What we deserve
Greetings, good readers –
Sometimes there just aren’t words. Sometimes all you can do is act: work, donate, march, phone bank, cry, and donate again. The words come later, once you’ve managed to find some meaning, once you’ve turned your anger and fear into something productive. That’s what I’ve been doing in the last week, which is why this newsletter is late. I hate writing when I don’t have the words, and I’m grateful to the many, many people who found them this week and shared them with the world.
The other reason I’ve been quiet is that I’m on deadline: the first and only big revision of my novel is due to my publisher in 10 days. There will be more chances to make changes after this, but those will be medium-to-small fixes. This is my last chance to make big changes – to, say, completely rewrite the third act, which is what I’ve done in the last month, at the suggestion of my editor. It’s a strange power you have in a novel that you don’t have writing nonfiction, to say, “what if he did this instead?” and then make him do it. You can make him do anything you want, as long as it’s in character. And if it’s not, you can just… change his character. But all of this power tripping takes time and work, hours in front of the computer and hours away from it thinking about how to make it all work. I’m nearly done with this overhaul, and the book is a lot stronger for it.

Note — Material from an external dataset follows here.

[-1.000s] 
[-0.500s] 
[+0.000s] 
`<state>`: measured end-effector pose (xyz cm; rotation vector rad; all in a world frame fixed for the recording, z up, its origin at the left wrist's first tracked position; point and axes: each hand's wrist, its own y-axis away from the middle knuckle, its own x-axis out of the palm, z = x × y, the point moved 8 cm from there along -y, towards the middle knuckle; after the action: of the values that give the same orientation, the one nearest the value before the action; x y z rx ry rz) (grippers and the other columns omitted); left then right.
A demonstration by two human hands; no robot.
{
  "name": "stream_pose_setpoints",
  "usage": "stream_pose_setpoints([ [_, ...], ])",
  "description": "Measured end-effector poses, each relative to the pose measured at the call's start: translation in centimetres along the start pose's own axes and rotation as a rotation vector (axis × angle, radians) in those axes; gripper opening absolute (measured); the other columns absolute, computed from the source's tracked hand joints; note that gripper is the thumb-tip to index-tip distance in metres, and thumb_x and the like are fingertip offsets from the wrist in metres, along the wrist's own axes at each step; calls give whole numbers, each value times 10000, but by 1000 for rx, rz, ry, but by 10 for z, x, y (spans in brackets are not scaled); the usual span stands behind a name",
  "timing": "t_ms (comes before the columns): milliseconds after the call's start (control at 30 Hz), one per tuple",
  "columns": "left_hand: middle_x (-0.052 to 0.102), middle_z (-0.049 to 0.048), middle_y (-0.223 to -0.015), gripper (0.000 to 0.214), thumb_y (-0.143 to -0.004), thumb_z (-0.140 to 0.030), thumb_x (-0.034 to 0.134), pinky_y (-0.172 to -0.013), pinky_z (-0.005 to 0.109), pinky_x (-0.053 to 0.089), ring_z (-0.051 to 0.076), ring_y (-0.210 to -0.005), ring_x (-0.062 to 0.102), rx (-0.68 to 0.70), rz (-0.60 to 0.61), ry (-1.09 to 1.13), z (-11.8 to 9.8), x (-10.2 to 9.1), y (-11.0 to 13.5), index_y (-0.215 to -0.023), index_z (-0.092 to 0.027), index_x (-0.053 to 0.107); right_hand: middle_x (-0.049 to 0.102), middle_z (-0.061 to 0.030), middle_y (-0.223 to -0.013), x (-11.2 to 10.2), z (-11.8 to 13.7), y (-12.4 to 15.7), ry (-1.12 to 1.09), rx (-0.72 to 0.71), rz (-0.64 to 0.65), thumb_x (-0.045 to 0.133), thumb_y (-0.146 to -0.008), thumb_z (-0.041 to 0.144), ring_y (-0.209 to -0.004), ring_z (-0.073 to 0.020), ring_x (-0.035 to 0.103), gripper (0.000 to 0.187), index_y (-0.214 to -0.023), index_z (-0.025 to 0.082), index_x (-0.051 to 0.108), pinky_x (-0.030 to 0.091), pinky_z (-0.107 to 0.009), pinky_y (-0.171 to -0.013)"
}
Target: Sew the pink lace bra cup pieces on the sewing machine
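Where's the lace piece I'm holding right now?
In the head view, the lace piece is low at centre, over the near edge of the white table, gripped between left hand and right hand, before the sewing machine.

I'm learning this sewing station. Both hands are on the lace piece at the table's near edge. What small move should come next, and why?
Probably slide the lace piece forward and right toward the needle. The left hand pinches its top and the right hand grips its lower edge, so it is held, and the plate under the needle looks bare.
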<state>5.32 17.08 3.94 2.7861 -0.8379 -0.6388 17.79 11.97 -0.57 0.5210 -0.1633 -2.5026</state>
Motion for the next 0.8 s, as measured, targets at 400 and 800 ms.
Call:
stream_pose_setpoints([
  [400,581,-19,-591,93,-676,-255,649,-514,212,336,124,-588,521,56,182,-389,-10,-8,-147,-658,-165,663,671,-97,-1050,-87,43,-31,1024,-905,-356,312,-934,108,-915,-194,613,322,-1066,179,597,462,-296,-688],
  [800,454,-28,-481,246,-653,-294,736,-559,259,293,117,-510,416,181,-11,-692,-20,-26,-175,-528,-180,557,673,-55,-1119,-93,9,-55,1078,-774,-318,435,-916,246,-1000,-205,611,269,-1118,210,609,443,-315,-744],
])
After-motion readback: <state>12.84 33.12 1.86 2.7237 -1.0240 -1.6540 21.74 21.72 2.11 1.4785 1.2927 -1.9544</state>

As you know, I edit the news by day, and by night I write this book (and its sequels, which I hope will also be published). Which means that from 7am to 4pm, I’m editing stories about people – most of them women – being stripped of their rights. After 4pm, I’m editing this book, which is about a woman recovering from a suffocating relationship with someone who doesn’t respect or understand her and learning how to be in a relationship with someone who does. It’s a book in which a man repeatedly asks a woman what she wants and then enthusiastically gives it to her.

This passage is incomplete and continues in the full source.